(Beginning of Information supplied)

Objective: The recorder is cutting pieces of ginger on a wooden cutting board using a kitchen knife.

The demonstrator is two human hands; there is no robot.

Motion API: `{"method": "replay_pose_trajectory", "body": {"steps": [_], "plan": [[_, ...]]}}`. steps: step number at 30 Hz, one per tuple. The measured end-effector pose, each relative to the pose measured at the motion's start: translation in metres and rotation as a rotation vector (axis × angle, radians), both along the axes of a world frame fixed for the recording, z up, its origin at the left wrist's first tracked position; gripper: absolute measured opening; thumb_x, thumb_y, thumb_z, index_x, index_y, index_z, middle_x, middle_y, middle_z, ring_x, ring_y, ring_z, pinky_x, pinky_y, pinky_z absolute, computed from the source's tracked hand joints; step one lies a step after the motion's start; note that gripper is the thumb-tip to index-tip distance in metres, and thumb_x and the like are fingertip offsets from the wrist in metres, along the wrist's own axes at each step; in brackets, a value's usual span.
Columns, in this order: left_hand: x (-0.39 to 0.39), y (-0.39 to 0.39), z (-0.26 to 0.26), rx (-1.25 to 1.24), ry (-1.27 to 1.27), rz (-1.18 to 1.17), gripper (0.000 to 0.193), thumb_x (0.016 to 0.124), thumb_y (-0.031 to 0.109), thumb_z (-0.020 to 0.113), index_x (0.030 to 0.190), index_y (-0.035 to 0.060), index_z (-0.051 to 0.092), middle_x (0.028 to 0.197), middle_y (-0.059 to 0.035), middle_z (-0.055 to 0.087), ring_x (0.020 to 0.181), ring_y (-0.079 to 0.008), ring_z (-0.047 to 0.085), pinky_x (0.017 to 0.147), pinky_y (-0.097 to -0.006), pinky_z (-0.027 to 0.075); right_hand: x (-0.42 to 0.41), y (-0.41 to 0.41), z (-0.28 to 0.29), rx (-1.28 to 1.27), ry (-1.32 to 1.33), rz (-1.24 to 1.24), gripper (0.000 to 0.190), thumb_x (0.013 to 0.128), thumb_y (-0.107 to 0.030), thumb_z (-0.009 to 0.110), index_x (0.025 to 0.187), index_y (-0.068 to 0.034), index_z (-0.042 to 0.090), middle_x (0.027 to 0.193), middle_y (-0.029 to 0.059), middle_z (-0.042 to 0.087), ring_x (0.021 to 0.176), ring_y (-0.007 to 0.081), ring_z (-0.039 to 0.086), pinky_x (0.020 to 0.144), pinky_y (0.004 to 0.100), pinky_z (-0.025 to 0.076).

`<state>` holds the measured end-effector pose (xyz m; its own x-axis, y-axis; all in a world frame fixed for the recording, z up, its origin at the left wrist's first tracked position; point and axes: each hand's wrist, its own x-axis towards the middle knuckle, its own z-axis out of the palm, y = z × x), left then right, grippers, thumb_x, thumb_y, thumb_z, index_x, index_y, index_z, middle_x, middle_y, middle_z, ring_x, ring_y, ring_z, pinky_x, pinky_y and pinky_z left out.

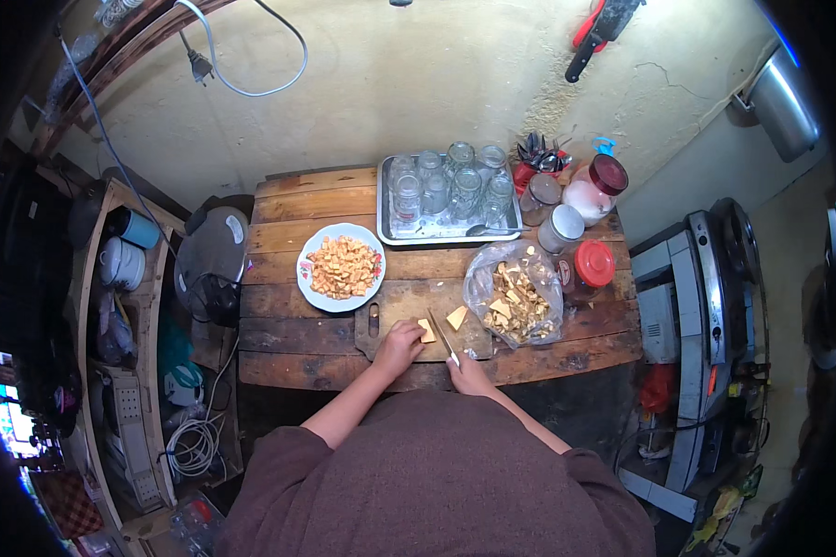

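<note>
On a wooden cutting board (390, 310), my left hand (400, 346) steadies a pale yellow-orange vegetable piece (427, 331) under its fingertips. My right hand (469, 373) grips the handle of a kitchen knife (443, 334), whose blade stands close to the right side of that piece. Another cut chunk (457, 318) lies on the board to the right of the blade. To the left, a white plate with a floral rim (310, 252) carries a heap of small diced pieces (345, 268). A clear plastic bag (475, 278) with peelings and a few larger bits lies at the board's right.
Behind the board, a metal tray (425, 237) bears several upturned glass mugs (467, 191) and a spoon. Jars, including a red-lidded one (592, 268), and a red cutlery holder (526, 174) line the table's right. A wooden shelf (157, 292) stands left; a gas stove (703, 278) right.
</note>
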<state>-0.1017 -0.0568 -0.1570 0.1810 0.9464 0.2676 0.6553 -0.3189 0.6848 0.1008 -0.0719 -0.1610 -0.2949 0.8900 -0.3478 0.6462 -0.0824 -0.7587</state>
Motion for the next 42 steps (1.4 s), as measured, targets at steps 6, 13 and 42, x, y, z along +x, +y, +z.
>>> {"method": "replay_pose_trajectory", "body": {"steps": [6,13,42], "plan": [[0.007,-0.003,-0.011,-0.007,-0.006,0.039,0.019,0.07,0.008,0.069,0.087,-0.0013,0.067,0.088,-0.0132,0.065,0.086,-0.0281,0.06,0.079,-0.0361,0.049,-0.012,-0.002,0.013,-0.06,-0.036,0.025,0.035,0.091,-0.027,0.047,0.095,0.007,0.05,0.086,0.0329,0.057,0.088,0.047,0.057,0.074,0.0491,0.043],[0.008,-0.003,-0.011,0.014,0.033,0.037,0.017,0.07,0.008,0.068,0.085,0.0008,0.068,0.086,-0.01,0.064,0.084,-0.0251,0.059,0.077,-0.0342,0.049,-0.012,-0.008,0.008,-0.01,-0.076,0.041,0.033,0.091,-0.026,0.048,0.095,0.007,0.048,0.079,0.0327,0.058,0.081,0.0482,0.057,0.07,0.0515,0.044],[0.011,-0.009,-0.018,0.137,-0.047,0.119,0.013,0.071,0.008,0.069,0.082,0.0011,0.068,0.088,-0.0099,0.066,0.08,-0.0227,0.061,0.071,-0.0329,0.051,-0.027,-0.008,0.01,-0.011,-0.235,0.011,0.029,0.091,-0.023,0.047,0.093,0.005,0.051,0.077,0.0307,0.06,0.077,0.0461,0.06,0.07,0.0527,0.047]]}}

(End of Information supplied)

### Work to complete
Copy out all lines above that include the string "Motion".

### Reply
Motion API: `{"method": "replay_pose_trajectory", "body": {"steps": [_], "plan": [[_, ...]]}}`. steps: step number at 30 Hz, one per tuple. The measured end-effector pose, each relative to the pose measured at the motion's start: translation in metres and rotation as a rotation vector (axis × angle, radians), both along the axes of a world frame fixed for the recording, z up, its origin at the left wrist's first tracked position; gripper: absolute measured opening; thumb_x, thumb_y, thumb_z, index_x, index_y, index_z, middle_x, middle_y, middle_z, ring_x, ring_y, ring_z, pinky_x, pinky_y, pinky_z absolute, computed from the source's tracked hand joints; step one lies a step after the motion's start; note that gripper is the thumb-tip to index-tip distance in metres, and thumb_x and the like are fingertip offsets from the wrist in metres, along the wrist's own axes at each step; in brackets, a value's usual span.
Motion for the next 42 steps (1.4 s), as measured, targets at steps 6, 13 and 42, x, y, z along +x, +y, +z.

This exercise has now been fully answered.